Directions for the data below: repeat exactly the lines from the one with "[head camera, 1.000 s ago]" through the one with "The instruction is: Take", both included, and omit all pictures.
-=-=-
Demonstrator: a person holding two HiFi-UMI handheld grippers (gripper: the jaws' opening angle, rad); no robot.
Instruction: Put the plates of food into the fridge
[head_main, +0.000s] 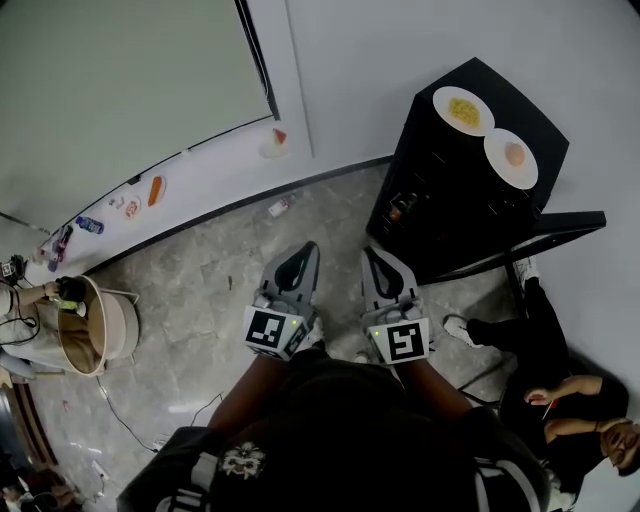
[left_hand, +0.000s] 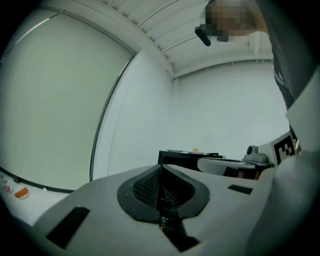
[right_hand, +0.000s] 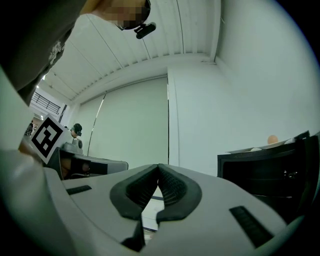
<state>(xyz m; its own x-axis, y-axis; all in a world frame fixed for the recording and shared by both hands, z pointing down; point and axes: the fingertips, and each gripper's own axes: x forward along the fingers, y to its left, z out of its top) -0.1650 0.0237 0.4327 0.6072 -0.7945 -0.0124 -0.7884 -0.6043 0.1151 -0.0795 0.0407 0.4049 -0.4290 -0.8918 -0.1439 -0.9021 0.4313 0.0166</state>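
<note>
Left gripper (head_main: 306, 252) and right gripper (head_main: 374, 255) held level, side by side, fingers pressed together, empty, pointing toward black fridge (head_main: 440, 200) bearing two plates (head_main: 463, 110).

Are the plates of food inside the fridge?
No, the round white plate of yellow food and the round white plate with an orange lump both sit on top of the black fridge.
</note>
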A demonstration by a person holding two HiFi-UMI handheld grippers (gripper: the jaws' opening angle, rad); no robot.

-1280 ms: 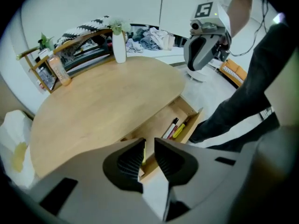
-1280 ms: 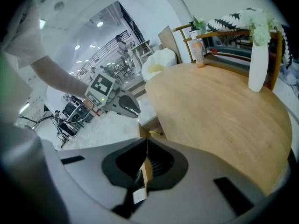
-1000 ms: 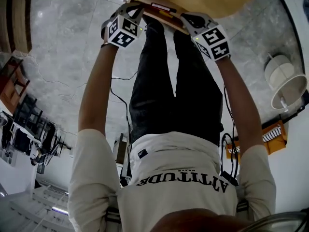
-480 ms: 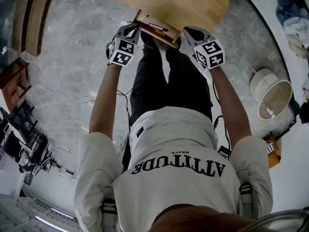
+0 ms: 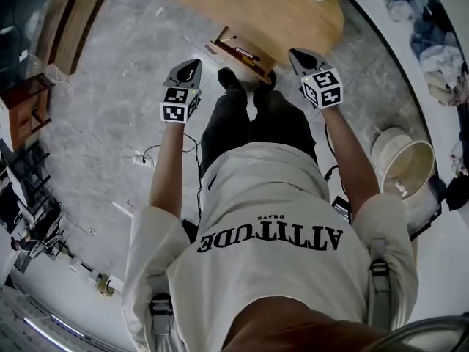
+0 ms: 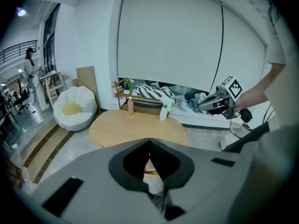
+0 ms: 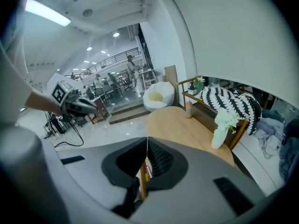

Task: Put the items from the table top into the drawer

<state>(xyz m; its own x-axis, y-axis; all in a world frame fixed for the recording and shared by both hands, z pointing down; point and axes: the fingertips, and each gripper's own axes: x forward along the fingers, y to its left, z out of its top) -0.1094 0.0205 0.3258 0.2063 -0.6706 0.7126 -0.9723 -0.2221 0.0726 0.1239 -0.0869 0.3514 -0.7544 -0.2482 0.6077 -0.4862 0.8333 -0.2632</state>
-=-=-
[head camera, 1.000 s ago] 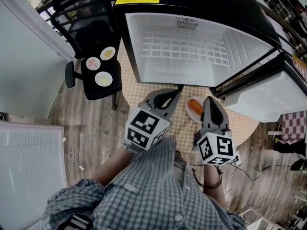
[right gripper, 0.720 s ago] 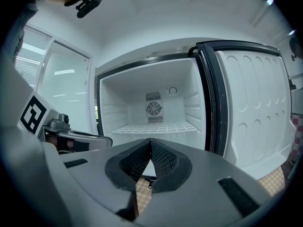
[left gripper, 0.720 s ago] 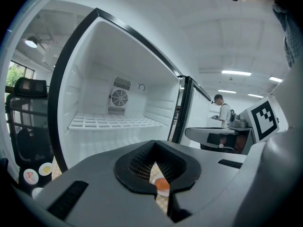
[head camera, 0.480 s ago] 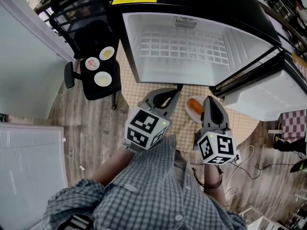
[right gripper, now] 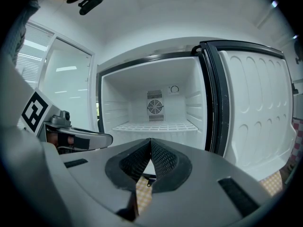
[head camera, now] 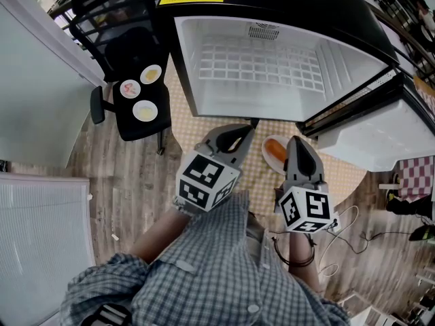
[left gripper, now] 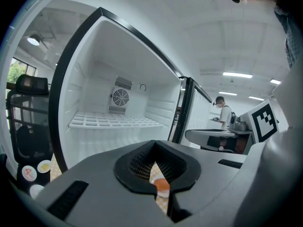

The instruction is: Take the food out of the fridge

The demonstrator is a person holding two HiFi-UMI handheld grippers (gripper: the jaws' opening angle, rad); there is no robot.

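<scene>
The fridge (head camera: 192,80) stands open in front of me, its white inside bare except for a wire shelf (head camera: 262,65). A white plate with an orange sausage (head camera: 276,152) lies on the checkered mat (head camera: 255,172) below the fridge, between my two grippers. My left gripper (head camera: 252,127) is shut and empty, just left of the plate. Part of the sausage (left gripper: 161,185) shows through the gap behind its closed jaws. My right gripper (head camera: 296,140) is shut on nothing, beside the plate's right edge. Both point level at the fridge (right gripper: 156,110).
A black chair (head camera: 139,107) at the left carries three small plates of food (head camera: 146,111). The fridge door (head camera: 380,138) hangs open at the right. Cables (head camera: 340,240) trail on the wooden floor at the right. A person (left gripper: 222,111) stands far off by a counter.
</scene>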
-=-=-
Expected answer:
[head camera, 1.000 s ago] 
[right gripper, 0.720 s ago] 
[left gripper, 0.720 s ago] 
[head camera, 0.480 s ago] 
[right gripper, now] 
[head camera, now] 
[left gripper, now] 

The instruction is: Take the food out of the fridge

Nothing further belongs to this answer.